- Problem to work on -
Without changing a word, copy every line of the listing below and leave out the images.

- Given material -
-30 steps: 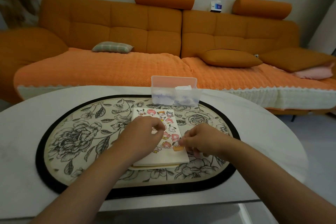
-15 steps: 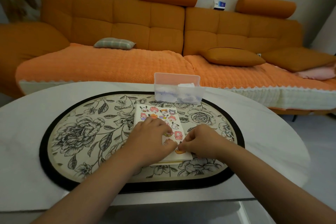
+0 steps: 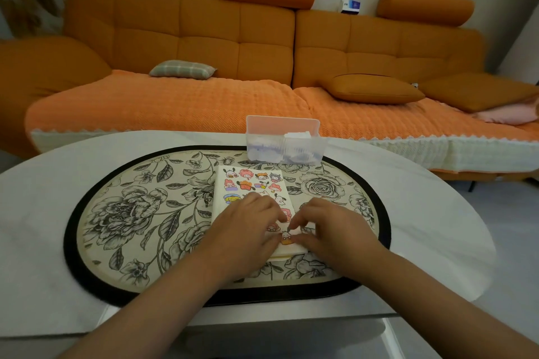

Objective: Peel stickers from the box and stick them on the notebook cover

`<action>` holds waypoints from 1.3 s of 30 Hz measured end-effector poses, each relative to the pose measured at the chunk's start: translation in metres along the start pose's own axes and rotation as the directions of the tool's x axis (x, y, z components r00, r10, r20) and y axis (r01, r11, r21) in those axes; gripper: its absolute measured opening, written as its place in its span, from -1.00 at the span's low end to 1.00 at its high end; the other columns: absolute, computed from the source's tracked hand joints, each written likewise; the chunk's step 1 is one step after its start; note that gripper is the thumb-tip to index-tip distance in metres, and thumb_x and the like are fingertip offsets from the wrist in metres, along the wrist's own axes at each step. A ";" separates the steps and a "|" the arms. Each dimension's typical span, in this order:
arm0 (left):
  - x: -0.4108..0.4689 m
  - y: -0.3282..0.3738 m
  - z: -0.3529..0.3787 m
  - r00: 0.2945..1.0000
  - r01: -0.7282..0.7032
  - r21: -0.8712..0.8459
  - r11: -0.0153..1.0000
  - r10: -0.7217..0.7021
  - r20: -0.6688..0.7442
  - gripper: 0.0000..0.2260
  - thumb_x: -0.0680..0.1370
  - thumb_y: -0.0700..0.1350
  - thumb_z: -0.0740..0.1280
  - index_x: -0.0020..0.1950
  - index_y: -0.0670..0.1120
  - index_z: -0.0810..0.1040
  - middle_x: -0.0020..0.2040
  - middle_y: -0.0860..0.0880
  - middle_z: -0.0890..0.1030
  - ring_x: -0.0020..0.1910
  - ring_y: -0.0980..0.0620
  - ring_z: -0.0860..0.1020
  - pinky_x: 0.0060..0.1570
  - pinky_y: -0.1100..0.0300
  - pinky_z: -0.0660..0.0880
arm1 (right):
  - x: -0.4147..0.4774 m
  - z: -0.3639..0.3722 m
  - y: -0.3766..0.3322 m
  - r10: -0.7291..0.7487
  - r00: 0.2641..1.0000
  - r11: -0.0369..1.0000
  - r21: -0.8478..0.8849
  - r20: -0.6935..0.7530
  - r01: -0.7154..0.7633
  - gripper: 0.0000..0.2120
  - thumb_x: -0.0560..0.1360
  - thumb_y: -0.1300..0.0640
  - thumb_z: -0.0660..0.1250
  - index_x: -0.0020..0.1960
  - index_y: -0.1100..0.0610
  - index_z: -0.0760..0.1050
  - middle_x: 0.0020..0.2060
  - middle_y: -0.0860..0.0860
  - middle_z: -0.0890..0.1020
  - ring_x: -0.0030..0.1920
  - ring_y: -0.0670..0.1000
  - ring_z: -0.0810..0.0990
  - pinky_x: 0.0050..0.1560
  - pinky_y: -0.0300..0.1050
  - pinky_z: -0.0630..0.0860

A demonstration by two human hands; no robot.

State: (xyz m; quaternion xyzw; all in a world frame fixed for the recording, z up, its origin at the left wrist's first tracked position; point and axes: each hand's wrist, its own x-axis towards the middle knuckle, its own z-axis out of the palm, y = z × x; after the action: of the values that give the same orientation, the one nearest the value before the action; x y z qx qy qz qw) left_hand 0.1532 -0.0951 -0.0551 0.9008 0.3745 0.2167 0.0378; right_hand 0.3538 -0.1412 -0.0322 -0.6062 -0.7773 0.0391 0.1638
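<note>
A cream notebook (image 3: 220, 195) lies on a floral oval mat (image 3: 131, 213), its cover carrying several cartoon stickers. One small white-and-orange sticker (image 3: 285, 237) sits near the cover's near right corner. My left hand (image 3: 248, 224) rests flat on the lower cover, fingertips beside that sticker. From the right, my right hand (image 3: 329, 227) touches the sticker with thumb and forefinger. Whether the sticker is flat on the cover or pinched is unclear. The clear plastic sticker box (image 3: 284, 141) stands open behind the notebook.
The mat lies on a white oval table (image 3: 38, 213) with its near edge below my forearms. An orange sofa (image 3: 204, 46) with cushions fills the background. White paper scraps lie inside the box.
My left hand slid down the cover toward the near right corner, uncovering more stickers. My right hand stayed at the small sticker. The camera view shifted slightly.
</note>
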 end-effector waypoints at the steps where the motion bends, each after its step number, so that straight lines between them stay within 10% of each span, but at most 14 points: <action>1: -0.002 0.000 0.000 0.999 -0.025 -0.002 1.000 0.025 0.024 -0.70 0.57 0.11 0.21 0.24 0.09 0.56 0.18 0.18 0.52 0.20 0.13 0.40 0.19 0.09 0.46 | -0.004 0.002 0.003 -0.069 0.998 0.997 -0.035 0.003 0.069 -0.78 0.55 -0.17 0.31 0.15 -0.19 0.60 0.03 -0.23 0.55 -0.16 -0.22 0.47 -0.21 -0.26 0.41; 8: -0.023 -0.001 0.007 0.992 -0.127 0.220 0.967 0.118 0.051 -0.56 0.58 0.20 0.10 0.36 0.10 0.53 0.27 0.14 0.53 0.26 0.09 0.49 0.19 0.10 0.49 | -0.025 0.010 0.014 -0.234 0.972 0.957 -0.170 0.025 0.235 -0.59 0.56 -0.16 0.12 0.26 -0.08 0.59 0.14 -0.13 0.56 0.05 -0.09 0.55 -0.26 -0.14 0.59; 19: -0.026 -0.007 0.010 0.981 -0.190 0.090 0.978 0.192 -0.017 -0.70 0.60 0.15 0.20 0.21 0.16 0.64 0.11 0.12 0.59 0.10 0.05 0.52 -0.08 0.12 0.57 | -0.025 0.016 0.006 -0.228 0.971 0.949 -0.206 0.075 0.238 -0.51 0.60 -0.16 0.05 0.46 -0.03 0.36 0.21 -0.05 0.44 0.10 -0.04 0.44 -0.03 -0.16 0.47; 34: -0.029 0.001 0.001 0.995 -0.086 -0.061 0.994 0.083 -0.056 -0.67 0.58 0.13 0.20 0.13 0.07 0.71 0.13 0.20 0.66 0.17 0.26 0.56 0.11 0.21 0.59 | -0.025 0.015 0.011 -0.316 0.949 0.904 -0.300 0.018 0.306 -0.63 0.59 -0.07 0.14 0.19 0.05 0.62 0.03 -0.01 0.63 -0.09 0.00 0.61 -0.30 -0.12 0.58; 39: -0.028 0.003 0.005 0.993 -0.116 0.125 0.985 0.112 0.035 -0.55 0.59 0.21 0.16 0.33 0.02 0.58 0.27 0.13 0.55 0.26 0.11 0.46 0.25 0.10 0.46 | -0.025 0.014 0.009 -0.292 0.956 0.922 -0.255 0.040 0.292 -0.60 0.61 -0.10 0.08 0.28 0.01 0.55 0.11 -0.04 0.57 -0.02 -0.02 0.58 -0.25 -0.13 0.55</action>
State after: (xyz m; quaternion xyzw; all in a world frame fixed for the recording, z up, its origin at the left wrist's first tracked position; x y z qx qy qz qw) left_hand 0.1400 -0.1159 -0.0685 0.9242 0.3347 0.1819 -0.0268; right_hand 0.3628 -0.1604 -0.0526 -0.4998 -0.8574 -0.0867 0.0869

- Answer space -
-30 steps: 
-15 steps: 
+0 steps: 

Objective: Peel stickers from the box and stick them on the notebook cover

`<action>` holds waypoints from 1.3 s of 30 Hz measured end-effector poses, each relative to the pose measured at the chunk's start: translation in metres along the start pose's own axes and rotation as the directions of the tool's x axis (x, y, z components r00, r10, r20) and y axis (r01, r11, r21) in those axes; gripper: its absolute measured opening, written as its place in its span, from -1.00 at the span's low end to 1.00 at its high end; the other columns: absolute, computed from the source's tracked hand joints, each written likewise; the chunk's step 1 is one step after its start; note that gripper is the thumb-tip to index-tip distance in metres, and thumb_x and the like are fingertip offsets from the wrist in metres, along the wrist's own axes at each step. A ";" separates the steps and a "|" the arms. Each dimension's typical span, in this order:
arm0 (left):
  - x: -0.4108..0.4689 m
  - y: -0.3282..0.3738 m
  - z: -0.3529..0.3787 m
  - r00: 0.2945..1.0000
  - r01: -0.7282..0.7032
  - r21: -0.8712..0.8459
  - r11: -0.0153..1.0000
  - r10: -0.7217..0.7021
  - r20: -0.6688..0.7442
  - gripper: 0.0000..0.2260
  - thumb_x: -0.0680..0.1370
  - thumb_y: -0.0700..0.1350
  - thumb_z: -0.0740..0.1280
  - index_x: -0.0020..0.1950
  - index_y: -0.0670..0.1120
  - index_z: -0.0810..0.1040
  - middle_x: -0.0020..0.2040
  - middle_y: -0.0860..0.0880
  - middle_z: -0.0890..0.1030
  - ring_x: -0.0020..0.1910
  - ring_y: -0.0980..0.0620
  - ring_z: -0.0860..0.1020
  - pinky_x: 0.0060..0.1570
  - pinky_y: -0.1100..0.0300
  - pinky_z: -0.0660..0.0880
arm1 (right):
  - x: -0.4147..0.4774 m
  - z: -0.3639..0.3722 m
  - y: -0.3766..0.3322 m
  - r10: -0.7291..0.7487
  - r00: 0.2641..1.0000
  - r11: -0.0369..1.0000
  - r21: -0.8478..0.8849
  - r20: -0.6935..0.7530
  - r01: -0.7154..0.7633
  - gripper: 0.0000..0.2120
  - thumb_x: -0.0560..0.1360
  - thumb_y: -0.1300..0.0640
  - thumb_z: -0.0660..0.1250
  - index_x: -0.0020..0.1960
  - index_y: -0.1100..0.0610
  - index_z: -0.0760..0.1050
  - middle_x: 0.0020..0.2060
  - middle_y: -0.0860..0.0860
  - middle_z: -0.0890..0.1020
  - ring_x: -0.0030..0.1920
  - ring_y: -0.0670..0.1000
  - ring_z: -0.0810..0.0990
  - pinky_x: 0.0050..0.1560
  - pinky_y: -0.0300..0.1050
  - pinky_z: -0.0630..0.0860

A demonstration by two human hands; no robot.

State: (xyz m; quaternion xyzw; all in a world frame fixed for the recording, z up, its origin at the left wrist's first tracked position; point and axes: each hand's wrist, its own x-axis towards the middle knuckle, its own z-axis out of the palm, y = z × x; after the action: of the values that give the same orientation, the one nearest the value before the action; x y z qx qy qz qw) left_hand 0.1532 -0.0951 -0.0551 0.9008 0.3745 0.2167 0.0378; right_hand 0.3538 -0.1412 -0.0322 -0.6062 -0.7773 0.0391 0.1638
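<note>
A cream notebook (image 3: 220, 195) lies on a floral oval mat (image 3: 131, 213), its cover carrying several cartoon stickers. One small white-and-orange sticker (image 3: 285, 237) sits near the cover's near right corner. My left hand (image 3: 248, 224) rests flat on the lower cover, fingertips beside that sticker. From the right, my right hand (image 3: 329, 227) touches the sticker with thumb and forefinger. Whether the sticker is flat on the cover or pinched is unclear. The clear plastic sticker box (image 3: 284, 141) stands open behind the notebook.
The mat lies on a white oval table (image 3: 38, 213) with its near edge below my forearms. An orange sofa (image 3: 204, 46) with cushions fills the background. White paper scraps lie inside the box.
My left hand slid down the cover toward the near right corner, uncovering more stickers. My right hand stayed at the small sticker. The camera view shifted slightly.
</note>
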 end-effector waypoints at the steps where the motion bends, each after its step number, so that straight lines between them stay within 10% of each span, but at most 14 points: <action>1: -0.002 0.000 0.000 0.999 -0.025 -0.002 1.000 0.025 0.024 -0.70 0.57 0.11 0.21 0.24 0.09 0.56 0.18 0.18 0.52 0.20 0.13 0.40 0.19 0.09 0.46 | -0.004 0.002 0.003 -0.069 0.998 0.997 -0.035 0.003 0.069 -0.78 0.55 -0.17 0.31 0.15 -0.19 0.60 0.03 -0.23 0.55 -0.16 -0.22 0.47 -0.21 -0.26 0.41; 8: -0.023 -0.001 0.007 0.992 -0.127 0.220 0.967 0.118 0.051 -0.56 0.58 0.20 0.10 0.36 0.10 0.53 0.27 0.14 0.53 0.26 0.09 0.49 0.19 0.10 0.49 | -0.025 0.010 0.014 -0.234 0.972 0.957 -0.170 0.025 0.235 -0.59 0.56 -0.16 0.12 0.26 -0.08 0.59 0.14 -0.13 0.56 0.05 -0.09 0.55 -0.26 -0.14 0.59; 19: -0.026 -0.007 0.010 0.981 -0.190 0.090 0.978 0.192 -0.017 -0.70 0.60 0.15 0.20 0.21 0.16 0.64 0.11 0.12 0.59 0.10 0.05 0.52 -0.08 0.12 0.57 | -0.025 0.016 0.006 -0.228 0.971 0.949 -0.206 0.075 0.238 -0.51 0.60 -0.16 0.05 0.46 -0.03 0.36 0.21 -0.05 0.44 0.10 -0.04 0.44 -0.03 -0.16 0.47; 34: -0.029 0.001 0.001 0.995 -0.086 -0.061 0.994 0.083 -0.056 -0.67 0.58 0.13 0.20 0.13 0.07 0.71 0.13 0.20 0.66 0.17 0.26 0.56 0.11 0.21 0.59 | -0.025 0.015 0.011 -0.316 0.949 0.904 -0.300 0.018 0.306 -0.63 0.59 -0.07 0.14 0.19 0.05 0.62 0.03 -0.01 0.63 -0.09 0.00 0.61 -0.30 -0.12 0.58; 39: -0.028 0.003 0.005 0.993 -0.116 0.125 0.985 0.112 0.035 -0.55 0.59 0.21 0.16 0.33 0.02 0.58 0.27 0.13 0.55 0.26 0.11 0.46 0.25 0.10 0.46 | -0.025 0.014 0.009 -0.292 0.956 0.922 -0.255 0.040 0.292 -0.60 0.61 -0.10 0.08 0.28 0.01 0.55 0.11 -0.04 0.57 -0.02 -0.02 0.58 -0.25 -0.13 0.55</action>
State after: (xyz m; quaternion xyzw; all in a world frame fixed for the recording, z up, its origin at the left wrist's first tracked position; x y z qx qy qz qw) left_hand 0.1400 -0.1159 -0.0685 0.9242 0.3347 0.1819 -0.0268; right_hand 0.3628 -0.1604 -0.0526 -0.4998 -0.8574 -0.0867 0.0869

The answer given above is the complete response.